■ **Work item**: Your response should consist of every line below, reproduced without alteration.

[Dataset content — start]

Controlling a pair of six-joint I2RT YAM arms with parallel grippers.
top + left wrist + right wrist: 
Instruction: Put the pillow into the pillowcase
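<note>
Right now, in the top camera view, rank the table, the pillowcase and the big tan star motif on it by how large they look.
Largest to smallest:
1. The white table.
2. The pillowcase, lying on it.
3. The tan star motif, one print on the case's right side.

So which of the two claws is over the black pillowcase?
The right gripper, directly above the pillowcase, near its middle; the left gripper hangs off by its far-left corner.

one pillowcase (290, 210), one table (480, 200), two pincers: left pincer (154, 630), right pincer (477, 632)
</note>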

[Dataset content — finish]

■ **Expected answer**:
Controlling a pair of six-joint I2RT YAM arms with parallel grippers.
top + left wrist + right wrist: 
Instruction: Put the pillow into the pillowcase
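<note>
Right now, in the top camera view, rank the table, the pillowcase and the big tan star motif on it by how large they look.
Largest to smallest:
1. The white table.
2. The pillowcase, lying on it.
3. The tan star motif, one print on the case's right side.

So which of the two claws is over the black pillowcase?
The right gripper, directly above the pillowcase, near its middle; the left gripper hangs off by its far-left corner.

one pillowcase (290, 210), one table (480, 200), two pincers: left pincer (154, 630), right pincer (477, 632)
</note>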

With that, the answer is finished.